As described above, the initiation of the nodulation process results from sequential and progressive changes in root hair cell physiological, morphological, and molecular responses. While the morphological responses of the root hair cells consecutively to rhizobia inoculation (e.g., root hair cell branching and curling) are well-documented based on their ease to be monitored under the microscope, the molecular response of the root hair cells remains poorly described, especially when considering the specific programs required at each step of the infection of the root hair cell (El Yahyaoui et al., 2004; Kouchi et al., 2004; Lohar et al., 2006; Hogslund et al., 2009; Libault et al., 2010b; Breakspear et al., 2014; Damiani et al., 2016; Jardinaud et al., 2016; Figure 1). Having the objective to carefully decipher the transcriptomic programs and the time-course of gene activity consecutively to rhizobia inoculation, single cell-type strategies were implemented. For instance, researchers isolated root sections enriched in rhizobia-susceptible root hair cells (Lohar et al., 2006; Hogslund et al., 2009; Figure 1). This strategy was useful since it led to the identification of hundreds of genes differentially expressed in response to bacteria inoculation. To reach a higher level of resolution of these responses, populations of root hair cells were isolated from the root system at different time after bacterial inoculation (Libault et al., 2010b; Breakspear et al., 2014; Figure 1). Such approach highlighted the regulation of thousands of genes including many genes of the Nodulation Signaling Pathway, the differential expression of genes at different time of the infection, and the transient activation of the plant defense system (Libault et al., 2010b). The rapid inhibition of the plant defense system in root hair cells is likely required to promote the infection of the plant by rhizobia (El Yahyaoui et al., 2004; Kouchi et al., 2004; Libault et al., 2010b).

FIGURE 1

FIGURE 1. Schematic representation of the current biological knowledge gained during the past years in legume symbiosis at the level of single cell-types (blue boxes) and some of the major remaining gaps existing in our understanding of legume nodulation (red boxes). Relevant studies are mentioned in each box. In addition to gain more knowledge in various aspects of legume nodulation, data integration must be conducted. Ideally, multi-omic analyses at the level of single cell relevant to study the nodulation process (e.g., infected root hair cells and cells composing the nodule) should be conducted. Another challenge is related to the dynamic molecular changes occurring in those cells during the recognition, interaction, infection then symbiosis between plant cells and rhizobia. Taking in consideration the permanent adaptation of each cell involved in nodulation will clearly enhance our understanding of legume nodulation.

Despite this effort, the temporal regulation of the expression of the legume genes upon rhizobia inoculation was difficult to highlight. This is inherent to the nodulation process itself since new root hair cells are continuously infected and each infection is independently progressing from another. Hence, the lack of synchronization of the infection of the root hairs by rhizobia logically leads to the isolation of a heterogeneous plant material: a mixture of unresponsive root hair cells (those located outside of the susceptible zone of the root system), responsive but uninfected root hairs, and responsive and infected root hairs. The latter category could also be divided in unique populations of cells according to their stage of infection by rhizobia.

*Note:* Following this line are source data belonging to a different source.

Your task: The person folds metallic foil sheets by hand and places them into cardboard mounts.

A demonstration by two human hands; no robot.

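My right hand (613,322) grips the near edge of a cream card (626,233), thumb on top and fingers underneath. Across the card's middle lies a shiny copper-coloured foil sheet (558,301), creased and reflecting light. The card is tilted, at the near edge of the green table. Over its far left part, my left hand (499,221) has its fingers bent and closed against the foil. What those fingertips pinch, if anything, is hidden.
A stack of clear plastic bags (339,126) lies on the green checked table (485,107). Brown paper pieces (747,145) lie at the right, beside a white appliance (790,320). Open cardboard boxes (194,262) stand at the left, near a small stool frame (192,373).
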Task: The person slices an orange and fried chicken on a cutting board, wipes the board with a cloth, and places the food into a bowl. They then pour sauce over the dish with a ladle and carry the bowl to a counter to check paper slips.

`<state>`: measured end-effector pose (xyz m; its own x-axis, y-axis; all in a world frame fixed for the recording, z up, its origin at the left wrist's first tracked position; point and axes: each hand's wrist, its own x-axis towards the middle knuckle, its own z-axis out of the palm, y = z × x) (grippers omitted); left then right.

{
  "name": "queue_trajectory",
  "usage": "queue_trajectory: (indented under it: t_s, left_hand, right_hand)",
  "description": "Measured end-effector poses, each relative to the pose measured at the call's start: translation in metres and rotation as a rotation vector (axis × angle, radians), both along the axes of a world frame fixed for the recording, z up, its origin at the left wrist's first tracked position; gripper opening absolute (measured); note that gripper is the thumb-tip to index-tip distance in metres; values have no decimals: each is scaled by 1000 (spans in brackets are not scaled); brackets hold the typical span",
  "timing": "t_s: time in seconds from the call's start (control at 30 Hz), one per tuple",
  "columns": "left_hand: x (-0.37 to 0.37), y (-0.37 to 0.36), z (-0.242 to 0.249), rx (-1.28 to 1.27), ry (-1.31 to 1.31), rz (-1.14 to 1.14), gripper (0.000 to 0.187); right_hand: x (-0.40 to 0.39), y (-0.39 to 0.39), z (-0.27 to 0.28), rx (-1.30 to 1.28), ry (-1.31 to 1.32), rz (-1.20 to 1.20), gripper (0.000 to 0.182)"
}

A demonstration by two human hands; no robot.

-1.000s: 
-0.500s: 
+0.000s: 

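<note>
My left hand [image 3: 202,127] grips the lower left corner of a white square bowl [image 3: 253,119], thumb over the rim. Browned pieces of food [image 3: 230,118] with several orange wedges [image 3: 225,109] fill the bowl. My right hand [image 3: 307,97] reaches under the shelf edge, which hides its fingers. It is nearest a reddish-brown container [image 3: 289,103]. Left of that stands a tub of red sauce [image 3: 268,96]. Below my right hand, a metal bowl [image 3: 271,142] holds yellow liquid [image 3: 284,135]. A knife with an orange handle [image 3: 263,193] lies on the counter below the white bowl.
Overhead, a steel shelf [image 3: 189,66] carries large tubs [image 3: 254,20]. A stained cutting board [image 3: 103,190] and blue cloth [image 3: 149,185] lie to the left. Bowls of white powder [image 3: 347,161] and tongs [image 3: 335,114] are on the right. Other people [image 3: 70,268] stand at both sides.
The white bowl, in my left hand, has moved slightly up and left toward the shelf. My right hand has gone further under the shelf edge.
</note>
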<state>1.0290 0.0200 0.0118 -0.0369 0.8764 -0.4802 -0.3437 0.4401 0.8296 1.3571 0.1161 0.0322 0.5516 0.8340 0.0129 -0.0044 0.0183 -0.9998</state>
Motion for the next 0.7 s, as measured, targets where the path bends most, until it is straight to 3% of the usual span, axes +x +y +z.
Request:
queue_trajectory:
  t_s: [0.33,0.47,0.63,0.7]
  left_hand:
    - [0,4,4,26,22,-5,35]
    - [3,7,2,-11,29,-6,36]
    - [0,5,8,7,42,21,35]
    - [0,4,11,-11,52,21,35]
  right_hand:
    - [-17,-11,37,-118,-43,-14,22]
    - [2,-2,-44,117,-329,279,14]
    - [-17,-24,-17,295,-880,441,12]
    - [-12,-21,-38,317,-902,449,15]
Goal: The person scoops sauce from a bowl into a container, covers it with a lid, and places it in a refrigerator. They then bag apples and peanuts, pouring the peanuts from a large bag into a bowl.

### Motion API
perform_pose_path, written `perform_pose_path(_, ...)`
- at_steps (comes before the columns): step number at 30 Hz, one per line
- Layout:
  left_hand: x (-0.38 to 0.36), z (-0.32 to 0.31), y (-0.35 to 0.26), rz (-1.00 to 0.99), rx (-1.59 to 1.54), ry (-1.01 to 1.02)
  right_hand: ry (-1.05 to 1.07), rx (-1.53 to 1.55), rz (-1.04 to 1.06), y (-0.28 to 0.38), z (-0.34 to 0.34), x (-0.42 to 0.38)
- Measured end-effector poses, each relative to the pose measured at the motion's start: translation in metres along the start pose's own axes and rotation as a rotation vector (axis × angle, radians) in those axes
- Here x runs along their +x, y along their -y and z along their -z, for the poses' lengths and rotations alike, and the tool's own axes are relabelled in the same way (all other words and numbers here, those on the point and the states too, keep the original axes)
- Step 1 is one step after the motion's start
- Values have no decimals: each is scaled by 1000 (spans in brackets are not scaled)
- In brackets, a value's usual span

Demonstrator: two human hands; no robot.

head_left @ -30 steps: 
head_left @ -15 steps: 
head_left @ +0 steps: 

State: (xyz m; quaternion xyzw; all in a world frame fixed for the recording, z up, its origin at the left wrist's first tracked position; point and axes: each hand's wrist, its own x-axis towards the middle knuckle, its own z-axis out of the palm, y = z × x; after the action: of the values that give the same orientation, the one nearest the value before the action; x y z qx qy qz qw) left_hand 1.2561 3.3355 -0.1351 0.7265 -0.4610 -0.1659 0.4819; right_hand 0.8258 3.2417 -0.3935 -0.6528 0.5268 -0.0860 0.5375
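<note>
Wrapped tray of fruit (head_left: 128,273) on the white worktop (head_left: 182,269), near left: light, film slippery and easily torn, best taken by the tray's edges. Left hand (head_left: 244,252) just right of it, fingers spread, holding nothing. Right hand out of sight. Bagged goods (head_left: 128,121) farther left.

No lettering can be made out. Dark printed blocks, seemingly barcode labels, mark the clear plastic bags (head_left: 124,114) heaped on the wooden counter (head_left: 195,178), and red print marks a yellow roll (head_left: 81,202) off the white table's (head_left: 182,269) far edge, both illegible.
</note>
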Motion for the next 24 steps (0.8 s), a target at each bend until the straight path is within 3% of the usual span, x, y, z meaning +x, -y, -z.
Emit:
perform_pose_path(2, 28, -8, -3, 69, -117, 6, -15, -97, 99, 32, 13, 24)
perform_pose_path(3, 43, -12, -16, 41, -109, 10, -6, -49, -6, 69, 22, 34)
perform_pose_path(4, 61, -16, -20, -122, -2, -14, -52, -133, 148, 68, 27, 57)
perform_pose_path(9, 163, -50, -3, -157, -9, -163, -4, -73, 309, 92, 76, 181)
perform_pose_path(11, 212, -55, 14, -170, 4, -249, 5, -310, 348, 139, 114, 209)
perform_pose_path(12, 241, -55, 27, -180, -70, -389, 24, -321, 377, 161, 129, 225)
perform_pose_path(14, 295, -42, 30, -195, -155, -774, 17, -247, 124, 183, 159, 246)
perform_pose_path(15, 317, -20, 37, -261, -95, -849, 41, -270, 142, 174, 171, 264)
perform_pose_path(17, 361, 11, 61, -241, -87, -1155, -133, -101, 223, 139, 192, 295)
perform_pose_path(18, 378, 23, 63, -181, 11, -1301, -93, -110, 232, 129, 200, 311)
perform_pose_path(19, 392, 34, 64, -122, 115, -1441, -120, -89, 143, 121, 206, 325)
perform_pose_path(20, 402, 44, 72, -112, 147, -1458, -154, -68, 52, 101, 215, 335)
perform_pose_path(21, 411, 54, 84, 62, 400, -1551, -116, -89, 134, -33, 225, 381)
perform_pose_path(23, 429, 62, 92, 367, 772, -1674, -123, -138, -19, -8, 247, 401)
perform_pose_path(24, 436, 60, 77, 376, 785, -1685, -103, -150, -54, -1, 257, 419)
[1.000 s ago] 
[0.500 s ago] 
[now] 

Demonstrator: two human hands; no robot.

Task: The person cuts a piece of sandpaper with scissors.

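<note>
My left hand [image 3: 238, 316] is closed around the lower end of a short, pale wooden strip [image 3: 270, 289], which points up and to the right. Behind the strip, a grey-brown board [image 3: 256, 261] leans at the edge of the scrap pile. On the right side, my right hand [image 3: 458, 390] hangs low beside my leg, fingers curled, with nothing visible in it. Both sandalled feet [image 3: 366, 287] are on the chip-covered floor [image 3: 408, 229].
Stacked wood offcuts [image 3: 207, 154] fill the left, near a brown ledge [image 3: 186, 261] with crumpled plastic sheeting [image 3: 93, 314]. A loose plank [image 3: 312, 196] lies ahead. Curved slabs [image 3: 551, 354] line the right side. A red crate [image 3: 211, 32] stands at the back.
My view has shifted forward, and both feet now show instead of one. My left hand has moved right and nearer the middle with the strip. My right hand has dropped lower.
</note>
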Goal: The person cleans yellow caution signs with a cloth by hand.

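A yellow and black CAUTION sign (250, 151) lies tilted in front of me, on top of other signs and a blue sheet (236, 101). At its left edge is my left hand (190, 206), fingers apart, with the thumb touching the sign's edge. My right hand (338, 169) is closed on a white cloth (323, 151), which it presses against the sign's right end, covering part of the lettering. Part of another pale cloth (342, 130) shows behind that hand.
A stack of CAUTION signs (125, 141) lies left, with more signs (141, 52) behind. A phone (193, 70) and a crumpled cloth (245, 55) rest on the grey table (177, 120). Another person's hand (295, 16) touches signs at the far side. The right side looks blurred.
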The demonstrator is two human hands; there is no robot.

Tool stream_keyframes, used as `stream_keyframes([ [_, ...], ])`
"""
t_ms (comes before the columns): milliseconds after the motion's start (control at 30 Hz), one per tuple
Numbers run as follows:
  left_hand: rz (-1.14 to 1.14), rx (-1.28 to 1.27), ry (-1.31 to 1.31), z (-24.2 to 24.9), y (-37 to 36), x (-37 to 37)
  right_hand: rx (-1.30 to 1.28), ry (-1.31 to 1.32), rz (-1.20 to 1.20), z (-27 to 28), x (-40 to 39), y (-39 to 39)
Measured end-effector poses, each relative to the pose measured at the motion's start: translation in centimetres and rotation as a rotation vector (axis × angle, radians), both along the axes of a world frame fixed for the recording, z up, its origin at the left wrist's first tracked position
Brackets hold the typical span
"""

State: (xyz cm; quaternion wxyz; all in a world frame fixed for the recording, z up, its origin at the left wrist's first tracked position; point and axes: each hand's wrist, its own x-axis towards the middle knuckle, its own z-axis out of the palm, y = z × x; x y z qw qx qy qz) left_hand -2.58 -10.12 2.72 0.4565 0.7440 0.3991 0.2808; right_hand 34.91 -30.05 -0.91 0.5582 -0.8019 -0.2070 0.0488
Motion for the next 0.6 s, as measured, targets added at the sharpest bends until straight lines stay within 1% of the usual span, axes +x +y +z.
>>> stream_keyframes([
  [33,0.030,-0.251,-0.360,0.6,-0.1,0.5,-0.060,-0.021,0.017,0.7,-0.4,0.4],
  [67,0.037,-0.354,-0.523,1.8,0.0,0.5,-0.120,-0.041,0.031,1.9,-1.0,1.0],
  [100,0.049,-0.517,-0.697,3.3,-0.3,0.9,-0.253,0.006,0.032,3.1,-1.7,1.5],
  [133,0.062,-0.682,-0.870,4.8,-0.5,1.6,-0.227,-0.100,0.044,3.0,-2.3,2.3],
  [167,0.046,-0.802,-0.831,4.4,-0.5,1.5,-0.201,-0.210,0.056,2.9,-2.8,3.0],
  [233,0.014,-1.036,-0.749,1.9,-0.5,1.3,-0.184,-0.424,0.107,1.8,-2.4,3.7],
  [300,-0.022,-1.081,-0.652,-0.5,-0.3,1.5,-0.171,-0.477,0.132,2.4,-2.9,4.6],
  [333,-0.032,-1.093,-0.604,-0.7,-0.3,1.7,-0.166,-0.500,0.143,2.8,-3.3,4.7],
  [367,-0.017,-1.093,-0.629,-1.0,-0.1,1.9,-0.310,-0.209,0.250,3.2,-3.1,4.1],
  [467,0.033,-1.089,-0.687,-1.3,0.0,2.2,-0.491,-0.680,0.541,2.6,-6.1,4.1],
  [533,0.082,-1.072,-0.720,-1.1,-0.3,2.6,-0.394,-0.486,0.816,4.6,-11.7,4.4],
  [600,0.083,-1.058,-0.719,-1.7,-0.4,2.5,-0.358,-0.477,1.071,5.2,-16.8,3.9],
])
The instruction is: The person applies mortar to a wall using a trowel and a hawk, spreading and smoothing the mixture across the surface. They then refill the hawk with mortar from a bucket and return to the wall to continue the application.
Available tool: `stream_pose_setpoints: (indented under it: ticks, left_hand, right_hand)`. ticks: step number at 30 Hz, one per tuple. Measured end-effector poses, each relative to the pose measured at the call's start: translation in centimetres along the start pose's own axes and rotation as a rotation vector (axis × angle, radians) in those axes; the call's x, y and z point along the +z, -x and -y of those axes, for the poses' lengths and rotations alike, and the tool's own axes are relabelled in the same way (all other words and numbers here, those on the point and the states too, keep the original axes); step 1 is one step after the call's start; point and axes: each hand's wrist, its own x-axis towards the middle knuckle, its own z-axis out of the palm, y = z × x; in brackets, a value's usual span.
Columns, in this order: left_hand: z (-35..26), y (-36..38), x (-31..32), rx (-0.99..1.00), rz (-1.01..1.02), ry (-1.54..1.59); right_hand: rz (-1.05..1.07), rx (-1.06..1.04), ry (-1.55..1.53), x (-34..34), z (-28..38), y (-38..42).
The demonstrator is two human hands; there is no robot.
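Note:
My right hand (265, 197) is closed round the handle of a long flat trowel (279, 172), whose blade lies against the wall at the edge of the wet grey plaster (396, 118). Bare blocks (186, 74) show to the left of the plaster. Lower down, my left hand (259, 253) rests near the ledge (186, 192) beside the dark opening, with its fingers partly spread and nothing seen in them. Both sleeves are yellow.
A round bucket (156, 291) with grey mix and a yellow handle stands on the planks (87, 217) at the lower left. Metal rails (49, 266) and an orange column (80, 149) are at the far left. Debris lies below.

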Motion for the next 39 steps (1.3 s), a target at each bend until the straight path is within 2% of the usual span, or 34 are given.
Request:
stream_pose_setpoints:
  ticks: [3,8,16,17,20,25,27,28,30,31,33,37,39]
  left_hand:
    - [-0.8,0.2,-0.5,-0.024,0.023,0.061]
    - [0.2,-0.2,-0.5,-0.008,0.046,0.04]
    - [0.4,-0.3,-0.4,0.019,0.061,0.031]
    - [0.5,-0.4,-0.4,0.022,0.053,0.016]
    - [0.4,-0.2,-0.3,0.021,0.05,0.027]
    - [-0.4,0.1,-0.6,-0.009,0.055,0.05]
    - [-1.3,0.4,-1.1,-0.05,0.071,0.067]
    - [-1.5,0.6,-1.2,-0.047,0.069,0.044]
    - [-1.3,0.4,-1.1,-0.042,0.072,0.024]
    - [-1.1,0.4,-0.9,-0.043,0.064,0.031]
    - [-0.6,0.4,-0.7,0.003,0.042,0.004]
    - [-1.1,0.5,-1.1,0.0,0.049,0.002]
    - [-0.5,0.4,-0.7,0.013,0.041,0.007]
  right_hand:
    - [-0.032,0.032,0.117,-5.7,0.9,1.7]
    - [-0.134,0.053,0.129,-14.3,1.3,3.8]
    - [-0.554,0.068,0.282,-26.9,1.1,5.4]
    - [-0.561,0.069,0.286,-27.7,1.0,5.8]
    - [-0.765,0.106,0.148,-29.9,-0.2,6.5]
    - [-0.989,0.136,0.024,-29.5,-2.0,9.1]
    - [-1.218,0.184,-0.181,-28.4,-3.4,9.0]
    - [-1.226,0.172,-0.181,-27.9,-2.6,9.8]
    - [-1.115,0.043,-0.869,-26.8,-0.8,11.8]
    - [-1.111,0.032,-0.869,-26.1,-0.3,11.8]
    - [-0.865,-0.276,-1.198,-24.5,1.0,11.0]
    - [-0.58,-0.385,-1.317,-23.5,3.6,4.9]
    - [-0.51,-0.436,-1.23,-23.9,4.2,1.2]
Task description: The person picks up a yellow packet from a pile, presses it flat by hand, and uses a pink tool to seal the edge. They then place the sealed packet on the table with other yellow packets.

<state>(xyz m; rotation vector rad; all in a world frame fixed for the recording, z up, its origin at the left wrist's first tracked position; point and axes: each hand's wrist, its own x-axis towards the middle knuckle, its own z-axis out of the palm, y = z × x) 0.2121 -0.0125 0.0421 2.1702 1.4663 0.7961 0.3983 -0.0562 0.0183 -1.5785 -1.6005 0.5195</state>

The Legume Nodule, a Complex Root Organ

Concomitantly to root hair cell infection, the cortical cells of the root are actively dividing leading to the formation of the nodule primordia. The location of these divisions differ between legume species. For instance, in M. truncatula, the inner cortex and pericycle actively divide upon rhizobia inoculation whereas, in Lotus japonicus, the outer cortex cells divide (Szczyglowski et al., 1998; Timmers et al., 1999; Xiao et al., 2014). Alongside, the infection thread progresses in and between plant cells until it reaches those dividing cells. There, the bacteria which are differentiated in bacteroids, are released in the symbiosome, an organelle-like structure where the bacteroids are surrounded by the host plasma membrane. The presence of microdomain-associated proteins in the symbiosome membrane suggests a role of these membrane proteins in regulating the communication existing between the symbionts and the infected plant cells of the nodule (Haney and Long, 2010; Lefebvre et al., 2010; Qiao and Libault, 2017; Qiao et al., 2017).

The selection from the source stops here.